Only lines containing the word "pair" belong in the answer; copy each one from the records.

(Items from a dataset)
┄┄┄┄┄┄

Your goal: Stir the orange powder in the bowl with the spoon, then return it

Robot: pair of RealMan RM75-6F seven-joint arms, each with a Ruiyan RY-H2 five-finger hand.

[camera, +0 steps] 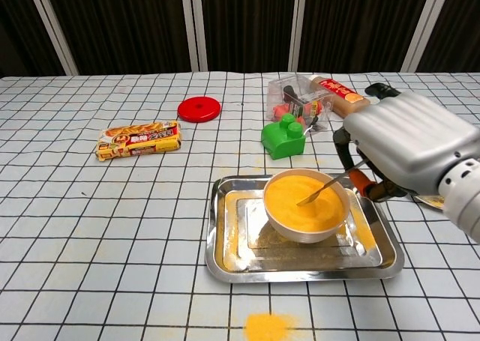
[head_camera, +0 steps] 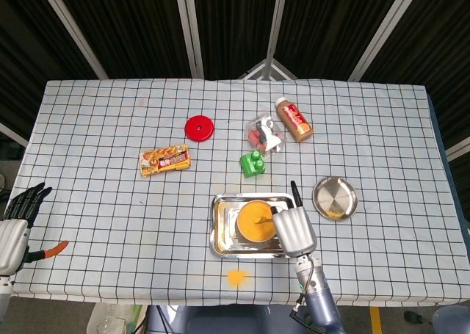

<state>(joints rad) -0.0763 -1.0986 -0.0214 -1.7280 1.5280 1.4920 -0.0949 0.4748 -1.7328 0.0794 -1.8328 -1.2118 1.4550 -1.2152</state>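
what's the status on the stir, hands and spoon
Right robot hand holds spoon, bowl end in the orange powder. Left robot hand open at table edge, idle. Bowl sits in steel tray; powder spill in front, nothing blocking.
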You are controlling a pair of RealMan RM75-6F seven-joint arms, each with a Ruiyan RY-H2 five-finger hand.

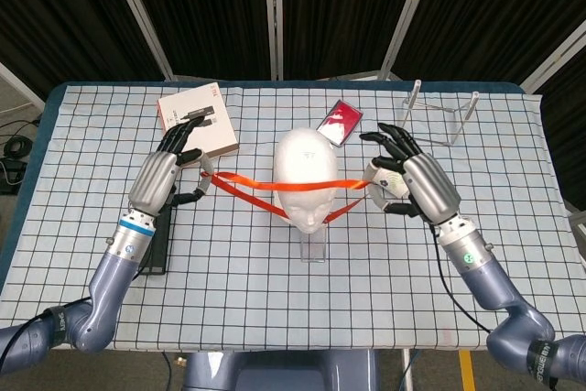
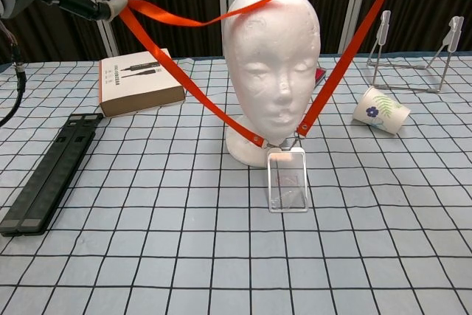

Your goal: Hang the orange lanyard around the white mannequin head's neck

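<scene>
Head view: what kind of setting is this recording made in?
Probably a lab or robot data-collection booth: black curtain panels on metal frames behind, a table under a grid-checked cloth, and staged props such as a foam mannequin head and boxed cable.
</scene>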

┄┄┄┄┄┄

**Exercise result:**
Robot: pair of RealMan RM75-6F seven-joint arms, each with a Ruiyan RY-H2 five-finger hand.
You are controlling a pair of RealMan RM75-6F seven-joint arms, each with a Ruiyan RY-H2 five-finger hand.

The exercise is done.